US-12626158-B1 - Automated contribution analysis for question answering
Abstract
This disclosure describes techniques and architecture provide automated contribution analysis for “why question” style NLQ answering, e.g., “why is revenue down in North America Q1 2022.” In particular, the techniques described herein combine multiple signals together including, for example, frequency of use of combinations of dimensions in previous NLQs (warm-start), statistical information about columns (e.g., entropy), correlation/co-occurrence between pairs of dimension columns, and correlation between dimensions and dates. This information is used with a set of heuristics and rules to pick the best set of dimensions as contributing factors for a particular metric over a particular time period and present an automatic contribution analysis to the users to give them insights into their data.
Inventors
- Wojciech Aleksander Wilk
- Shannon Kalisky
- Rishav Chakravarti
- William Michael Siler
- Stephen Michael Ash
- Rajesh Patel
- Joshua Noah Malters
- Gregory David Adams
- Jose Kunnackal John
Assignees
- AMAZON TECHNOLOGIES, INC.
Dates
- Publication Date
- 20260512
- Application Date
- 20221128
Claims (20)
- 1 . A computer-implemented method comprising: providing a dataset arranged in tabular form comprising rows and columns, wherein each column has a name representing a dimension; identifying a topic related to a description of the dataset based on user input; based on the topic, triggering a contributing dimension recommendation workflow for a contribution analysis to determine ranks of one or more dimensions of the dataset that contribute to answering why-type natural language questions (NLQs), wherein the contribution dimension recommendation workflow comprises: analyzing, using a knowledge discovery in databases (KDD) application programming interface (API), one or more heuristics comprising scanning visuals displayed to users related to the dataset, scanning previously asked questions, computing entropy of a distribution of values for a plurality of dimensions of the dataset, previously run anomaly detections, co-occurrence between measures and the dimensions using logistic regression, and frequency of use of the dimensions in previous contribution analyses; based on the analyzing, scoring each dimension; based on each score, ranking each dimension; and based on ranking each dimension, recommending the one or more dimensions for use in answering why-type NLQs; receiving, from a user, a why-type NLQ; based on intent representation (IR) with respect to the why-type NLQ, selecting a metric related to the why-type NLQ; based on the one or more dimensions and the metric, searching the dataset for values related to the metric; and based on the searching, providing results to the user with respect to the why-type NLQ.

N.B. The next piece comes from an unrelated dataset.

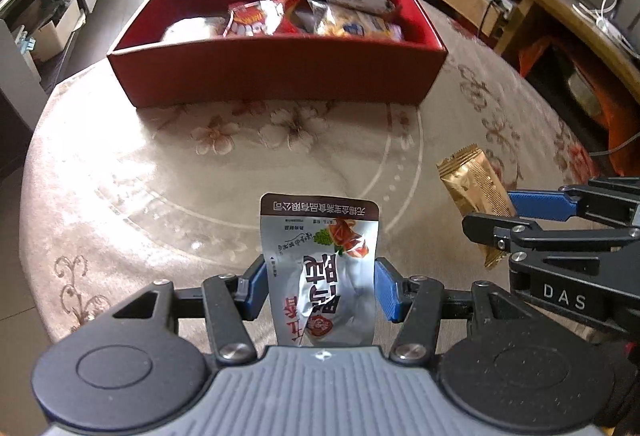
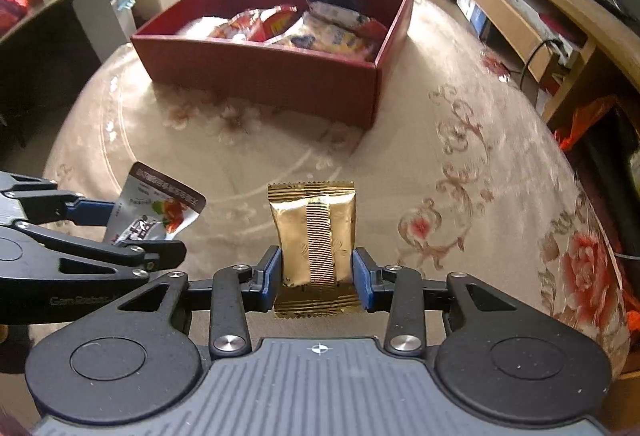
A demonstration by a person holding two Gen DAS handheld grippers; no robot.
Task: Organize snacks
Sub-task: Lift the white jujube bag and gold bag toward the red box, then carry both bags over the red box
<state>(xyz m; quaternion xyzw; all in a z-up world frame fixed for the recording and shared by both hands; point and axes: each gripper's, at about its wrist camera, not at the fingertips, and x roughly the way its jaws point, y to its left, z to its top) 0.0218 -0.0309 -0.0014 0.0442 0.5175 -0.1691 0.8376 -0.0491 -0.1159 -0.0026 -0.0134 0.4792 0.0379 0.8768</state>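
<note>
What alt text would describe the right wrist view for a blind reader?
The right gripper holds a gold snack packet above a floral tablecloth. Ahead stands a red box with snacks inside; at left, the left gripper holds a silver pouch.

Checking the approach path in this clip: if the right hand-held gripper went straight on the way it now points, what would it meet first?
Probably the near wall of the red box. The right hand-held gripper, shut on a gold snack packet, faces it across bare floral tablecloth. Depth is unclear; held high enough, it might clear the rim.
</note>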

- 2 . The computer-implemented method of claim 1 , wherein the metric has an aggregation of values that is one of sum, average, or count.
- 3 . The computer-implemented method of claim 1 , further comprising: excluding, from the one or more dimensions, dimensions having a cardinality that is greater than or equal to a first threshold of sample size from the dataset and that is less than a second threshold that is less than the first threshold.
- 4 . The computer-implemented method of claim 1 , further comprising: determining strongly-correlated dimensions with a co-occurrence greater than or equal to a threshold with respect to another dimension; based on the strongly-correlated dimensions, determining a set of dimensions with a cardinality that are within a cardinality range; selecting one dimension of the set of dimensions with a highest score; and adding values from the one dimension to the results.
- 5 . The computer-implemented method of claim 1 , further comprising: determining strongly-correlated dimensions with a co-occurrence greater than or equal to a threshold with respect to another dimension; based on the strongly-correlated dimensions, determining a set of dimensions with a cardinality that are within a cardinality range; selecting one dimension of the set of dimensions with a highest score; and adding values from the one dimension to the results.
- 6 . The computer-implemented method of claim 1 , wherein the dimensions are columns of tables.
- 7 . A computer-implemented method comprising: based at least in part on a topic related to a dataset, triggering a contribution dimension recommendation workflow for a contribution analysis to determine ranks of one or more dimensions of the dataset that contribute to answering why-type natural language questions (NLQs), wherein the contribution dimension recommendation workflow comprises: analyzing one or more heuristics; ranking individual dimensions of the dataset; and based at least in part on ranking the individual dimensions, recommending the one or more dimensions for use in answering why-type NLQs; receiving, from a user, a why-type NLQ; based at least in part on intent representation (IR) with respect to the why-type NLQ, selecting a metric related to the why-type NLQ; based at least in part on the one or more dimensions and the metric, searching the dataset for one or more values related to the metric; and based at least in part on the searching, providing results to the user with respect to the why-type NLQ.
- 8 . The computer-implemented method of claim 7 , wherein the metric has an aggregation of values that is one of sum, average, or count.
- 9 . The computer-implemented method of claim 7 , further comprising: if a dimension of the one or more dimensions includes a filter, eliminating the dimension from the one or more dimensions.
- 10 . The computer-implemented method of claim 7 , further comprising: excluding, from the one or more dimensions, dimensions with very high cardinality more than or equal to 95% of sample size from the dataset and very low (0, 1) cardinality.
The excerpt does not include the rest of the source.